The objective of this study was to evaluate acute endocrine effects as well as histological changes in testicular parenchyma induced by the contraceptive compound RTI‐4587‐073(l). Six miniature stallions were used in this experiment. The treatment group (n = 3) received one oral dose of 12.5 mg/kg of RTI‐4587‐073(l), and the control group (n = 3) received placebo only. The stallions' baseline parameters (semen, testicular dimensions, endocrine values) were collected and recorded for 5 weeks before treatment and for 6 weeks after treatment. Multiple blood samples were collected for endocrine analysis. Testicular biopsies were obtained before treatment, 1 day after treatment and every other week after treatment. Ultrasound exams were performed to monitor the dimensions of the stallions' testes. All stallions were castrated 6 weeks after treatment. Sperm numbers, motility and percentage of morphologically normal sperm decreased (p < 0.05), while the number of immature germ cells increased in ejaculates from treated animals (p < 0.05). Serum concentrations of inhibin and follicle‐stimulating hormone did not change.

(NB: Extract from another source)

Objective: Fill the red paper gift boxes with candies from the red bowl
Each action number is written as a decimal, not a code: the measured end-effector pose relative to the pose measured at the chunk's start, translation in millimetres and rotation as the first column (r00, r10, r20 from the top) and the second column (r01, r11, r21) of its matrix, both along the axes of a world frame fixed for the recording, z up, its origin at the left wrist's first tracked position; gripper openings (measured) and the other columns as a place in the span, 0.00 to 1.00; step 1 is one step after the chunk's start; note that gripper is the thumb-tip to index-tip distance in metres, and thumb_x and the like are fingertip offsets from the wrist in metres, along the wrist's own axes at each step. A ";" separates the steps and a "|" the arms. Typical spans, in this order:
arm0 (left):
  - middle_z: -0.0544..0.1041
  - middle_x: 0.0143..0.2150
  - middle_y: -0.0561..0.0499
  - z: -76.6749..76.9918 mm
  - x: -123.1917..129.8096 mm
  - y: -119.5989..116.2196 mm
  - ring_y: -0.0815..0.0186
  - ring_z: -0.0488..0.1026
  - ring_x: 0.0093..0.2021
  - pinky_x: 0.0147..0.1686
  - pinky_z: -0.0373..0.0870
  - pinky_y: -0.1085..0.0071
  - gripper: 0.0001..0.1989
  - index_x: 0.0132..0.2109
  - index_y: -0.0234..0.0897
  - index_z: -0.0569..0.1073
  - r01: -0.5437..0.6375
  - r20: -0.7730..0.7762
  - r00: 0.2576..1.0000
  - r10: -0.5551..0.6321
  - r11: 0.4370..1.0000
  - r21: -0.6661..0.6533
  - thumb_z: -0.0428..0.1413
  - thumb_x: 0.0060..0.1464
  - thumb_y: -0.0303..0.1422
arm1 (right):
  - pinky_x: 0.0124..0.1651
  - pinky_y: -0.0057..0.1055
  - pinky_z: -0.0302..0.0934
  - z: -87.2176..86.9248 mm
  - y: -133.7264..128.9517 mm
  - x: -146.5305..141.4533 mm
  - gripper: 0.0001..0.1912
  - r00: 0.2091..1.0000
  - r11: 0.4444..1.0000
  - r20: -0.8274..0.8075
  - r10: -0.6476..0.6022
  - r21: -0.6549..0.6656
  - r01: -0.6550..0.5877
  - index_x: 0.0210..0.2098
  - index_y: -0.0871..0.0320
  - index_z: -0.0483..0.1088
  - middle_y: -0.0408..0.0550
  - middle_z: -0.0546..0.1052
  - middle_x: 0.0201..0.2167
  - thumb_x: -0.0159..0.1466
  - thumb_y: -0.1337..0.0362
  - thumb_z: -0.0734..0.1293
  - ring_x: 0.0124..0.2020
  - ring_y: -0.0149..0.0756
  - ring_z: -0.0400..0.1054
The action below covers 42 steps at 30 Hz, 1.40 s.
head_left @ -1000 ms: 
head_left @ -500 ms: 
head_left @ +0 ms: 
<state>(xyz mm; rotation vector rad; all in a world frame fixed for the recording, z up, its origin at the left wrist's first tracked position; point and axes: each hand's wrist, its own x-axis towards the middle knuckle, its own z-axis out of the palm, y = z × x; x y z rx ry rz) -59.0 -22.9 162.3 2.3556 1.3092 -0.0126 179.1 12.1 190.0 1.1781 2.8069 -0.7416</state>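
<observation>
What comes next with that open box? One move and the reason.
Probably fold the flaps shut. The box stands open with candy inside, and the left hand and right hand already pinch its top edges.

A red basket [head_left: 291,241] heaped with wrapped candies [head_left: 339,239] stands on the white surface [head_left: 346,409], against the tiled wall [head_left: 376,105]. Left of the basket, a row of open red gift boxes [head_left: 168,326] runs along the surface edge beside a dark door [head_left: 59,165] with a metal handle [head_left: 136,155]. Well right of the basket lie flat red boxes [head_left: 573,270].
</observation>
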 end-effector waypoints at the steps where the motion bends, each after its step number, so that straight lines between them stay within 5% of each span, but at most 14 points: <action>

Testosterone concentrations initially transiently decreased (p < 0.05) after administration of RTI‐4587‐073(l), and increased several days later (p < 0.05). Testicular content of testosterone and estradiol 17‐β was lower in treated stallions than in control stallions on Day 1 after treatment (p < 0.05). Severe disorganization of the seminiferous tubules, significant loss of immature germ cells and complete depletion of elongated spermatids were observed in testicular biopsies obtained from treated stallions 1 day, 2 and 4 weeks after treatment. These changes were still present in the testicular samples taken from treated stallions after castration. The results of this study confirmed that RTI‐4587‐073(l) has antispermatogenic effects in stallions. Furthermore, we concluded that this compound causes acute sloughing of immature germ cells from the seminiferous tubules. RTI‐4587‐073(l) has significant but transient effects on Leydig cell function in stallions.